Energiegewinnung aus Fetten

Die Energiegewinnung aus Fetten

Bei der Verbrennung der Hauptnährstoffe (Kohlenhydrate, Fette, Proteine) gewinnt der Körper Energie in Form von Adenosintriphosphat. Die Energieversorgung erfolgt durch die Makronährstoffe Kohlenhydrate, Fette und Proteine. Die Kohlenhydrate und Fette gehören zu den besten Energiequellen für den Körper.

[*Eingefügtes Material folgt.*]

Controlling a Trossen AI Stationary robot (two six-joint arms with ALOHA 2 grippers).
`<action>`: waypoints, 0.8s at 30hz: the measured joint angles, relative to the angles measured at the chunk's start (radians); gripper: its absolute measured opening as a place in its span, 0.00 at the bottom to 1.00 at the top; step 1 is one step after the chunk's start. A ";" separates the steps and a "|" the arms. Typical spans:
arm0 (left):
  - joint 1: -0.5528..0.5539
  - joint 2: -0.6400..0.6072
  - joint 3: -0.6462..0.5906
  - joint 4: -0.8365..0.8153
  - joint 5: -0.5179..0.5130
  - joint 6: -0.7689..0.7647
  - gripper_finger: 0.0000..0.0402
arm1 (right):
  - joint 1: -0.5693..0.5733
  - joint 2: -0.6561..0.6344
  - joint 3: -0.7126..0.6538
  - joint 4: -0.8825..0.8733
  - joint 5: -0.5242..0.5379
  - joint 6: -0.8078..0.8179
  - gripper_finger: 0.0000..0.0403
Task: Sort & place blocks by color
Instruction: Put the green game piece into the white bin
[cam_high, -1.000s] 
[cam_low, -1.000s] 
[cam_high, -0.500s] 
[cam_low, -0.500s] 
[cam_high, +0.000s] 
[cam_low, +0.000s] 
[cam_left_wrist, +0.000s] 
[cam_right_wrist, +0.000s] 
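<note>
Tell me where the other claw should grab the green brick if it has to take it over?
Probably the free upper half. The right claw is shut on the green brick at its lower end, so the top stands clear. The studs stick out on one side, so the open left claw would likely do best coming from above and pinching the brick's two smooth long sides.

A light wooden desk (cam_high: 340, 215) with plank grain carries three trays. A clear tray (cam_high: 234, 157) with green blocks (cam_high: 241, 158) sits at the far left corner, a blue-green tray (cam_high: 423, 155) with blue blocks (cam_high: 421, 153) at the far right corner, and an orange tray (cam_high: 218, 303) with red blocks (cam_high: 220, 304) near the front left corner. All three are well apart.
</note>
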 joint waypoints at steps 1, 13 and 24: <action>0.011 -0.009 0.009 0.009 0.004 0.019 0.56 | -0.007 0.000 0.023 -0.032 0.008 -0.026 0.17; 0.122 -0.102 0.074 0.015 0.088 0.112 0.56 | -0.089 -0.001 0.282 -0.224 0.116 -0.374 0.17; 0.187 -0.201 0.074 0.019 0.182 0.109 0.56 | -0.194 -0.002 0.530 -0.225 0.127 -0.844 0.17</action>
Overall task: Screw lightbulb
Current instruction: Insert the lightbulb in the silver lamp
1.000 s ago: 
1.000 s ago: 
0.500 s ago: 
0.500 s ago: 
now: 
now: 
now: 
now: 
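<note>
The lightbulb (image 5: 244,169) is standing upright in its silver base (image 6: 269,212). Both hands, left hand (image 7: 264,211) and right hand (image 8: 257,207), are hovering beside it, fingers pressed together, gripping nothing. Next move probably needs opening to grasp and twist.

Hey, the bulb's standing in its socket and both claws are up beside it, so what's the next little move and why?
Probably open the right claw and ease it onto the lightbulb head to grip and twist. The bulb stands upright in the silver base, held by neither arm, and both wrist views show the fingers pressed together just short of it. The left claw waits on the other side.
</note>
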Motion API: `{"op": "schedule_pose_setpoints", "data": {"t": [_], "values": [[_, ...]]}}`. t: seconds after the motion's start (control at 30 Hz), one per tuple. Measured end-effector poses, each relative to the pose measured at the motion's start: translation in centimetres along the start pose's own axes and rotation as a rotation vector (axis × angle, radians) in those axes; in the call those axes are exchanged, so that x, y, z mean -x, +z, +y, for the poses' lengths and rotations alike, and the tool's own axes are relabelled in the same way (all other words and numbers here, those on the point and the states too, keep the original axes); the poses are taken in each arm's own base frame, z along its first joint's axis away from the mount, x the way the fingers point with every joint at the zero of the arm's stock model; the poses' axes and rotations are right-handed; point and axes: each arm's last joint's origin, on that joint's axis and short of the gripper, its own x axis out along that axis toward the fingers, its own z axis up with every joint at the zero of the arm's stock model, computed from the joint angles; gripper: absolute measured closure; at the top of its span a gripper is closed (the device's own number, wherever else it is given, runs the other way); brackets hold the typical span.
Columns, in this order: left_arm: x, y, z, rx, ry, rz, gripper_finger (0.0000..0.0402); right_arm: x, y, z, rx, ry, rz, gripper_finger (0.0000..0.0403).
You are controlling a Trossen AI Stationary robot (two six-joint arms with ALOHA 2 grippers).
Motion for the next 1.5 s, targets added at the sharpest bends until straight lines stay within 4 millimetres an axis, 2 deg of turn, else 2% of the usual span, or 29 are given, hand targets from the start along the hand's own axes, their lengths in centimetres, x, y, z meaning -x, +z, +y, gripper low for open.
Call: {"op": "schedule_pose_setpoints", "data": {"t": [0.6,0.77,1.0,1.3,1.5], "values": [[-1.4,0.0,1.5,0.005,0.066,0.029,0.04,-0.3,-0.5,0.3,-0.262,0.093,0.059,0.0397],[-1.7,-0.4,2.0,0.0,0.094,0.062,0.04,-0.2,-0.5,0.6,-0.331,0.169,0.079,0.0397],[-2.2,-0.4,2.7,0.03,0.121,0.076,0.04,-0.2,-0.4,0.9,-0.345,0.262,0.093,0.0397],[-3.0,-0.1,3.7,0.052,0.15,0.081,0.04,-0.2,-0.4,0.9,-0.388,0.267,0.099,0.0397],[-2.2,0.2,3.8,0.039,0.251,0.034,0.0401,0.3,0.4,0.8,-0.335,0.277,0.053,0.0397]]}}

Energieabgabe aus Fetten und Eiweißen in der Ökologie | Studentenlexikon

Menschen beziehen die für ihren Metabolismus benötigte Kraft aus der Ernährung. Dabei werden die Fremdnährstoffe aufgespalten und mit der darin vorhandenen Kraft in die körpereigenen Substanzen umgesetzt (heterotrophe Assimilation). Die absorbierten exogenen Substanzen sind Kohlehydrate, Fette und Eiweiße. Die körpereigenen Substanzen werden in den körpereigenen Körperzellen aus den über den Blutkreislauf und die Lymphbahnen beförderten niedrigmolekularen Grundbausteinen wiederhergestellt.

Kohlehydrate, Fette und in geringerem Umfang auch Eiweiße geben Energie ab. Die Fette sind hochkonzentrierte Energiespeicher des Stoffwechsels. Während der kompletten Oxydation stellen sie etwa 38 kJ/g an Kohlenhydraten und Proteinen etwa 17 kJ/g zur Verfügung. Der große Energiegewinn resultiert aus der Tatsache, dass Fette zwar ohne Wasser gelagert werden können, aber Kohlehydrate und Eiweiße in wasserhaltiger Darreichungsform bereitstehen.

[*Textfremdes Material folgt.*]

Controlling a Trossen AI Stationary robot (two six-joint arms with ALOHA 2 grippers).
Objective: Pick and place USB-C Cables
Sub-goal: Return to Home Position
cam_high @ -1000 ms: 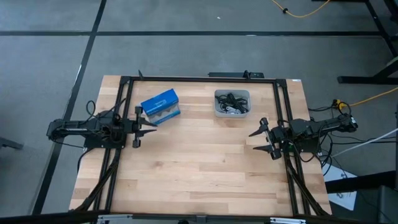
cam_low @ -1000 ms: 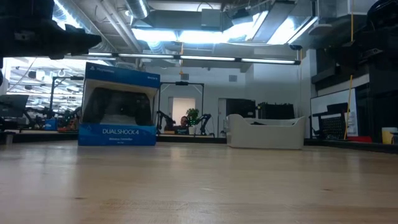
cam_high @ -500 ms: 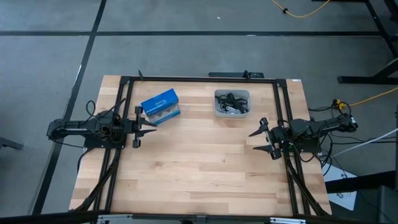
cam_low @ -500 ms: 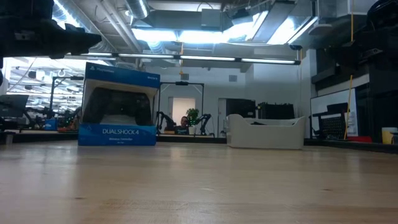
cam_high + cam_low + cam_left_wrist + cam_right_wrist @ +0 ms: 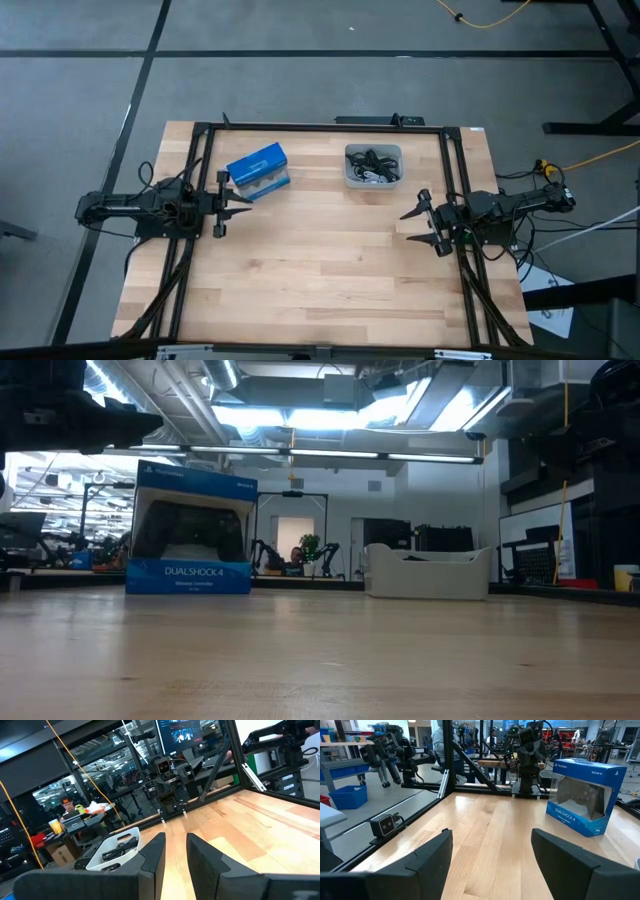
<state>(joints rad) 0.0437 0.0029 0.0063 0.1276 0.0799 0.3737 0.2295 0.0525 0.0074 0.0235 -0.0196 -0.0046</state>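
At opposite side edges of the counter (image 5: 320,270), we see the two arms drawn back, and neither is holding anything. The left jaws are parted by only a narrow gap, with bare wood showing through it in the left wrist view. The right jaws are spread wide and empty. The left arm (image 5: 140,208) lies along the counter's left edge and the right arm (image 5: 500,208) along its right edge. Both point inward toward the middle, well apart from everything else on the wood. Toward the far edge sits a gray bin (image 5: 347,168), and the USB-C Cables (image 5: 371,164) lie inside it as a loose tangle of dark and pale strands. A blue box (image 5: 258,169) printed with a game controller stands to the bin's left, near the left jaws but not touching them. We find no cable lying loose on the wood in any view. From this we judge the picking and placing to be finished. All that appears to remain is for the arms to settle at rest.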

Die Fette sind daher ein ideales Speichermaterial, da sie in osmotischer Hinsicht wirkungslos sind, sich ohne Wasser ablagern können und in verminderter Menge vorhanden sind. Zum Beispiel hat ein 70 kg schwergewichtiger Mann Kraftstoffreserven von 40 000 kg in Fettform, 100 000 kg in Proteinform (hauptsächlich in den Muskeln), 2 500 kg als Glycogen und 160 kg als Glukose.

Die Fettmenge beträgt etwa 11 kg seines Körpergewichts. Würde die darin gespeicherte überschüssige Wärme ausschliesslich als Glycogen gelagert, wäre das Körpergewicht des Menschen um 55 kg erhöht (Glycogen binden 2 gr pro gr).